Most of the client access protocols are implemented using the Erlang/OTP application behavior. By separating each access protocol into separate OTP applications, Hibari’s packaging is quite flexible: packaging can add or remove protocol support as desired. Similarly, protocols can be stopped and started at runtime.

[[overview-high-performance]] === High performance

Hibari’s performance is competitive with other distributed, non-relational databases such as HBase and Cassandra, when used with similar replication and durability configurations. Despite the constraints of durable writes and strong consistency, Hibari’s performance can exceed those databases on some workloads.

IMPORTANT: The metadata of all keys stored by the brick, called the ``key catalog’‘, are stored in RAM to accelerate commonly-used operations. In addition, non-zero values of the “expiration_time” and non-empty values of “flags” are also stored in RAM (see xref:sql-definition-hibari[]). As a consequence, a multi-million key brick can require many gigabytes of RAM.

=== Automatic repair

Replicas of keys are automatically repaired whenever a cluster node crashes and restarts.

=== Dynamic configuration

The number of replicas per key can be changed without service interruption. Likewise, replication chains can be added or removed from the cluster without service interruption. This permits the cluster to grow (or shrink) as workloads change. See xref:chain-migration[] for more details.

=== Data rebalancing

Keys will be automatically be rebalanced across the cluster without service interruption. See xref:chain-migration[] for more details.

=== Heterogeneous hardware support

Each replication chain can be assigned a weighting factor that will increase or decrease the percentage of a table’s key space relative to all other chains. This feature can permit use of cluster nodes with different CPU, RAM, and/or disk capacities.

=== Micro-Transactions

Under limited circumstances, operations on multiple keys can be given transactional commit/abort semantics. Such micro-transactions can considerably simplify the creation of robust applications that keep data consistent despite failures by both clients and servers.

[[per-table-config-perf-options]] === Per-table configurable performance options

Each Hibari table may be configured with the following options to enhance performance ... though each of these options has a corresponding price to pay.

  • RAM-based storage: All data (both keys and values) may be stored in RAM, at the expense of increased RAM consumption.
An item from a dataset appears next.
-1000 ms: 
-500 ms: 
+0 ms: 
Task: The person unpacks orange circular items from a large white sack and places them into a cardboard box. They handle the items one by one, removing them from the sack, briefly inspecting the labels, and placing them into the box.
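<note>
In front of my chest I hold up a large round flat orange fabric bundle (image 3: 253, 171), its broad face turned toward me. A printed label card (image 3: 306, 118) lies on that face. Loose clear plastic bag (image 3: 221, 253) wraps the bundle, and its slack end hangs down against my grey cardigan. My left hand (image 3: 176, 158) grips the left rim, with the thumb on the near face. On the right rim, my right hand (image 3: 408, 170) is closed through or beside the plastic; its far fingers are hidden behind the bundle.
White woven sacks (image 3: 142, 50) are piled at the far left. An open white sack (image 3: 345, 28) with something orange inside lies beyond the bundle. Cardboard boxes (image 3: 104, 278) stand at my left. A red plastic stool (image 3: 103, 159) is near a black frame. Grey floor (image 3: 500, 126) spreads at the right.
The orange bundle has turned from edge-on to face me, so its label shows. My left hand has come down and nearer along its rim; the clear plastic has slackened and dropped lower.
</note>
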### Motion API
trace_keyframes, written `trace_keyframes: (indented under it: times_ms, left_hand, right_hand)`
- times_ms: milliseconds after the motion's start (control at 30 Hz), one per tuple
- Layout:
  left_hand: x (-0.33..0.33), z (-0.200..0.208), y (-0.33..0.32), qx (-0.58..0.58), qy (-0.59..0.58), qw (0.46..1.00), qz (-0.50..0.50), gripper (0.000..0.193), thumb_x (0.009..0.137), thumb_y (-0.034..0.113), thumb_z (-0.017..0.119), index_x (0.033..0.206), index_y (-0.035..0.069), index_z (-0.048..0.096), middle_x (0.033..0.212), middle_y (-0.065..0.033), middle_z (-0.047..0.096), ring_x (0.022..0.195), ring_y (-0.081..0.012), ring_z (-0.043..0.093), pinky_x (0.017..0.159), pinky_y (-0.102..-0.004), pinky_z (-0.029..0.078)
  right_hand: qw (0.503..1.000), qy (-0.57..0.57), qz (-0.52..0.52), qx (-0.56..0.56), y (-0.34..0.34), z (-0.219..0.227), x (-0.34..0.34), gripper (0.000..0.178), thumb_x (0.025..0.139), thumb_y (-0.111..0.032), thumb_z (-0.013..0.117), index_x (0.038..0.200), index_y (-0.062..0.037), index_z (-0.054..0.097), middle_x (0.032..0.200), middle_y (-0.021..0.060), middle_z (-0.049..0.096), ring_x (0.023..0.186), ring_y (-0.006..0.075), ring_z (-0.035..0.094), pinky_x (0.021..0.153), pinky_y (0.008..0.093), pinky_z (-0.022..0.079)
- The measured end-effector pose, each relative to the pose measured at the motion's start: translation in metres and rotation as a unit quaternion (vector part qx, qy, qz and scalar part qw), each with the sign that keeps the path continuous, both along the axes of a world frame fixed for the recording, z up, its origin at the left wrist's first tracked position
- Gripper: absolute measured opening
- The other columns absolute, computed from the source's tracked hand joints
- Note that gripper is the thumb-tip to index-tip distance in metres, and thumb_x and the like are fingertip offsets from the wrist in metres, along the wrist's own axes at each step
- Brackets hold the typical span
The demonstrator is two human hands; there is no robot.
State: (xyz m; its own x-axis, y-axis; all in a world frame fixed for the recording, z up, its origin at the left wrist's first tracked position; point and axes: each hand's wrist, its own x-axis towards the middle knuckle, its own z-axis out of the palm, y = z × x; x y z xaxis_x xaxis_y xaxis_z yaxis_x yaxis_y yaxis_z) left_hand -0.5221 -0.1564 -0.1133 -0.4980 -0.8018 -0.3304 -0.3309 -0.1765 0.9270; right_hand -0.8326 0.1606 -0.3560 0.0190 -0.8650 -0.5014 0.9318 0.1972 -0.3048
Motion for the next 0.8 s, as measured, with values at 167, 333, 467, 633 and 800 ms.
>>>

Disk is used still used to log all updates, to protect against a catastrophic power failure.
  • Asynchronous writes: Use of the fsync() system call can be disabled to improve performance, at the expense of data loss in a system crash or power failure.
  • Non-durable updates: All update logging can be disabled to improve performance, at the expense of data loss when all nodes in a replication chain crash.